En la actualidad, México enfrenta una situación crítica con respecto a la disponibilidad de energía eléctrica, aunque la información sobre este tema está oculta bajo la premisa de la seguridad nacional. Según datos de la consultora Epscon, las reservas del Sistema Eléctrico Nacional han caído por debajo del 6% de su capacidad de suministro, una cifra alarmante.
El año anterior ya se vivieron apagones en varias regiones del país, y la respuesta del gobierno fue limitar la difusión de datos desde 2023. Para el 2024, el Centro Nacional de Control de Energía (Cenace) optó por no publicar el Margen de Reserva Operativa, justificándolo como una cuestión de seguridad nacional. Sin embargo, esta medida puede ser más bien una forma de opacidad que no resuelve el problema de los apagones.

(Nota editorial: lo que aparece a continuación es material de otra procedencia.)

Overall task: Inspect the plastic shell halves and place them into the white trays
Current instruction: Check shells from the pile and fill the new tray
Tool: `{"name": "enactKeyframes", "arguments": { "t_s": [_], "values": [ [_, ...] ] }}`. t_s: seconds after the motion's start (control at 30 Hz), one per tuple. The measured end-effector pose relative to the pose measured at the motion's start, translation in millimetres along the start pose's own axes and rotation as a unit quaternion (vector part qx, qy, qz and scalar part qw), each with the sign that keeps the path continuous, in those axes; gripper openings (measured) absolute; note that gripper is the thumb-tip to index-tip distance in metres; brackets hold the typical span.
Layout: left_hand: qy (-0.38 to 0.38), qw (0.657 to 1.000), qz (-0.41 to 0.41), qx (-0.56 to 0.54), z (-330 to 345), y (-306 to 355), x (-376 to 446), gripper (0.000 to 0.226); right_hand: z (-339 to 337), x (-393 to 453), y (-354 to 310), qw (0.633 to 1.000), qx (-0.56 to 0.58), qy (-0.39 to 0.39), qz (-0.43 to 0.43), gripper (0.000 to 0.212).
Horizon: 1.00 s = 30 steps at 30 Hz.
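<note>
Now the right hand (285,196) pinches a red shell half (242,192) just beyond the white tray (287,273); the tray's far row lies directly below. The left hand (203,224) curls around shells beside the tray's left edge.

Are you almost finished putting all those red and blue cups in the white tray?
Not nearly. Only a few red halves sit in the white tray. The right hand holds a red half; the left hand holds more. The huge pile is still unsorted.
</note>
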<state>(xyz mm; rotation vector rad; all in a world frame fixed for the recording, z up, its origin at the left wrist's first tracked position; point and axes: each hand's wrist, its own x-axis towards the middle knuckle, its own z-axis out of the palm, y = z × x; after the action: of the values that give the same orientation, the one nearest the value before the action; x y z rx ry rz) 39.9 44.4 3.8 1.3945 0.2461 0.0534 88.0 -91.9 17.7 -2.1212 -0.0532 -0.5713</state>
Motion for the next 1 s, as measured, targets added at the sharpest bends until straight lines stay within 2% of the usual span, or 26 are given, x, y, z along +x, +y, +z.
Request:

En mayo de 2024, se puso de manifiesto la gravedad de la situación, con al menos cuatro alertas y cortes de electricidad en 21 estados, que se prolongaron durante tres días consecutivos. Aunque el clima extremo tuvo un impacto notable, la política energética del país, que favorece un enfoque estatal sobre la industria eléctrica, ha contribuido a la crisis actual, al limitar la inversión privada y dificultar la recuperación de un sector que antes empezaba a encontrar un equilibrio.
Este año, las lluvias han sido más abundantes y el uso de energía ha disminuido gracias a un clima menos extremo, situación que podría parecer beneficiosa. Sin embargo, la economía del país está al borde de la recesión, lo que restringe aún más las actividades productivas. No se puede esperar que la mejora en la climatología garantice el suministro eléctrico, ya que los problemas estructurales del sector persisten.
El cambio hacia una operativa más burocrática en la Comisión Federal de Electricidad ha agravado los cuellos de botella que, en última instancia, se traducen en apagones. La falta de disponibilidad energética está afectando a la competitividad del país, lo cual resulta crítico en un contexto donde se deberían estar facilitando las condiciones para que el sector industrial prospere, especialmente ante la competencia internacional.
El Cenace ha instado al sector industrial a disminuir su consumo eléctrico durante las olas de calor, especialmente en el norte del país, mientras la economía sigue enfrentando pérdidas de empleo y previsiones de crecimiento casi nulas. A pesar de las dificultades, sectores como la industria automotriz han mostrado resiliencia, pero esta situación podría verse comprometida si no se resuelven los problemas de suministro eléctrico.
La escasez de energía, tanto en electricidad como en otros combustibles, no solo amenaza la competitividad del país, sino que también impide el desarrollo de un entorno más favorable en estos tiempos críticos.